#### TASK TO COMPLETE:
From the data below, return the exact lines starting at the line containing "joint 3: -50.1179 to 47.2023" and ending at the line containing "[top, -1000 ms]", both included, and nothing else.

Segment Start: RECORD EXTRACTS

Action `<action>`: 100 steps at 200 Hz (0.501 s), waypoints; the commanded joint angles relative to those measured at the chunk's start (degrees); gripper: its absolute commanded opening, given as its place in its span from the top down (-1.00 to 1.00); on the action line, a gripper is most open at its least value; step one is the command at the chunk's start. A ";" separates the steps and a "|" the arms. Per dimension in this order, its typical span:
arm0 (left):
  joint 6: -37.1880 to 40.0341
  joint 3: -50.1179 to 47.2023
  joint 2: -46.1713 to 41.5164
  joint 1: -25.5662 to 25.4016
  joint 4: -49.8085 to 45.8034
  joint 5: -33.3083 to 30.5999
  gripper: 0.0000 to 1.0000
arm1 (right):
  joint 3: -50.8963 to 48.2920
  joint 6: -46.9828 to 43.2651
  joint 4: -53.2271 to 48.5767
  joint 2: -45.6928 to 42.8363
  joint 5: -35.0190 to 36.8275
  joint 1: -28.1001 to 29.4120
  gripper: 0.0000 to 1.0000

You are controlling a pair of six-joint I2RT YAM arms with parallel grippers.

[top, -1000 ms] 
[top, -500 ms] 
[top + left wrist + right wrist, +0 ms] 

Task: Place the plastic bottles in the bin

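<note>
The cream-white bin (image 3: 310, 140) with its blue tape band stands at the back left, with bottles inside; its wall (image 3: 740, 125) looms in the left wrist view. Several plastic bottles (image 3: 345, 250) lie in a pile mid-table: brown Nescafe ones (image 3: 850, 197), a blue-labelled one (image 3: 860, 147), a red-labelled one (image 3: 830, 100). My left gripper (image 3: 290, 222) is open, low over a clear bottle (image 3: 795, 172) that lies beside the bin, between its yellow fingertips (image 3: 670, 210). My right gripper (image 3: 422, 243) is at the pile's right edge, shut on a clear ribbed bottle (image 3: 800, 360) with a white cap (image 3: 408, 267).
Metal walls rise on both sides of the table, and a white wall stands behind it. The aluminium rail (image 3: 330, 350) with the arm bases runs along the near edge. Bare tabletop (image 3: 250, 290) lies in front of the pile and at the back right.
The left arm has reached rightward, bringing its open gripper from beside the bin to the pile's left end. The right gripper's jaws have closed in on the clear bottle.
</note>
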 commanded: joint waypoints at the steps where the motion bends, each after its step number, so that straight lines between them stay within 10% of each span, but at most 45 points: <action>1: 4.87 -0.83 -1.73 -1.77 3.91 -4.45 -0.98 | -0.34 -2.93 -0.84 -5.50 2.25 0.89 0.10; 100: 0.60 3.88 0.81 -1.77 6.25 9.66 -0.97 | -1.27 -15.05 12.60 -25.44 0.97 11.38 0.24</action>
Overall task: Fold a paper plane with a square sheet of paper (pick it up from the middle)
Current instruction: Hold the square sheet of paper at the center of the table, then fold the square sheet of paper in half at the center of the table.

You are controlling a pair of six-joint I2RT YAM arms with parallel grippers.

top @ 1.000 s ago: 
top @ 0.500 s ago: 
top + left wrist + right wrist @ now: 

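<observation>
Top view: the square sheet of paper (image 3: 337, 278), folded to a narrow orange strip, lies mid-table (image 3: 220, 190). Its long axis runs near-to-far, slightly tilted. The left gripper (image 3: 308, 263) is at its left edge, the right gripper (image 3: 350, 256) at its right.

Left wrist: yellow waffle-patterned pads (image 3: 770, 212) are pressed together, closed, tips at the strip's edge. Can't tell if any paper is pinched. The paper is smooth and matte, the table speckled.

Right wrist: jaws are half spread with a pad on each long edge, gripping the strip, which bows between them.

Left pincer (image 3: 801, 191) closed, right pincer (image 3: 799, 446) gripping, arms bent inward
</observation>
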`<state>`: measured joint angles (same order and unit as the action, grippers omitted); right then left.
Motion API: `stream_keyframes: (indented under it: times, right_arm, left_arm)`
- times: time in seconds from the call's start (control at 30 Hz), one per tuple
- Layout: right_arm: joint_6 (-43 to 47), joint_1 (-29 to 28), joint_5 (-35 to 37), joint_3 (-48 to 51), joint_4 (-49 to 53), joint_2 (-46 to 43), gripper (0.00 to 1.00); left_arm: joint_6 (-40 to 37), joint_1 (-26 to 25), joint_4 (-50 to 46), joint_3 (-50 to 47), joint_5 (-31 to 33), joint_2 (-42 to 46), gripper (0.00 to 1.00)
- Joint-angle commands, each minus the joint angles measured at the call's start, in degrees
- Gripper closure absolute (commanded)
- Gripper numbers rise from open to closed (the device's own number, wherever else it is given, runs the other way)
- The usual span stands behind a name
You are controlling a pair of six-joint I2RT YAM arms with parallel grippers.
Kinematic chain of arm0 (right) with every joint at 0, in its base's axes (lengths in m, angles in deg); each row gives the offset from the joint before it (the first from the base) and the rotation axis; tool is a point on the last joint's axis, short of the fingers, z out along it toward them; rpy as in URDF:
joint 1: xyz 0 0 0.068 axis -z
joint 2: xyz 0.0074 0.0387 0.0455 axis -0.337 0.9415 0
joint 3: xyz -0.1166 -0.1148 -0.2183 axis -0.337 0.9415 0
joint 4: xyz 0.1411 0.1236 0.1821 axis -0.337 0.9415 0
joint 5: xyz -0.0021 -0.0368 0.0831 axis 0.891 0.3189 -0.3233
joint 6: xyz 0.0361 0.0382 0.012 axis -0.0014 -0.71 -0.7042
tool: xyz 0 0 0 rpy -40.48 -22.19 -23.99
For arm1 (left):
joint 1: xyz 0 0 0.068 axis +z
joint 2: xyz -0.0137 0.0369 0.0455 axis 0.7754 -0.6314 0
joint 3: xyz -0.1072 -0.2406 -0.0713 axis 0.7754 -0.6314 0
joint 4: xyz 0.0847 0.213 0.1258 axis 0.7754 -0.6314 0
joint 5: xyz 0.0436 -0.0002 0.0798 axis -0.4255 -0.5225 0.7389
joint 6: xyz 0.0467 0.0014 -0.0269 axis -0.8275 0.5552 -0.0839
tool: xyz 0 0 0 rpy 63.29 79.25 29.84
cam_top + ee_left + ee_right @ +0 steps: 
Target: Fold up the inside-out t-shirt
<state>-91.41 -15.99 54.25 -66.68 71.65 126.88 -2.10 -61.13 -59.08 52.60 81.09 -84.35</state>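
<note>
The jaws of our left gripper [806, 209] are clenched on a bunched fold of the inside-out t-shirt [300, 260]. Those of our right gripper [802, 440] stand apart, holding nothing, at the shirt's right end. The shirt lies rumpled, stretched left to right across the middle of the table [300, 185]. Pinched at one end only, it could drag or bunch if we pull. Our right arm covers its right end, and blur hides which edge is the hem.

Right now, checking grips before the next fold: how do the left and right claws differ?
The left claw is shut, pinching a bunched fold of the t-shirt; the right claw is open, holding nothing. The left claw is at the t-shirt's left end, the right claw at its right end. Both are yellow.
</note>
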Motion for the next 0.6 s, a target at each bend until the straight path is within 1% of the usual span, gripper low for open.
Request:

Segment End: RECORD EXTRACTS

#### EXERCISE OUTPUT:
  joint 3: -50.1179 to 47.2023
  joint 2: -46.1713 to 41.5164
  joint 1: -25.5662 to 25.4016
  joint 4: -49.8085 to 45.8034
  joint 5: -33.3083 to 30.5999
  gripper: 0.0000 to 1.0000
arm1 (right):
  joint 3: -50.8963 to 48.2920
  joint 6: -46.9828 to 43.2651
  joint 4: -53.2271 to 48.5767
  joint 2: -45.6928 to 42.8363
  joint 5: -35.0190 to 36.8275
  joint 1: -28.1001 to 29.4120
  gripper: 0.0000 to 1.0000

You are controlling a pair of six-joint I2RT YAM arms with parallel grippers.

[top, -1000 ms] 

Work on the exercise is now finished.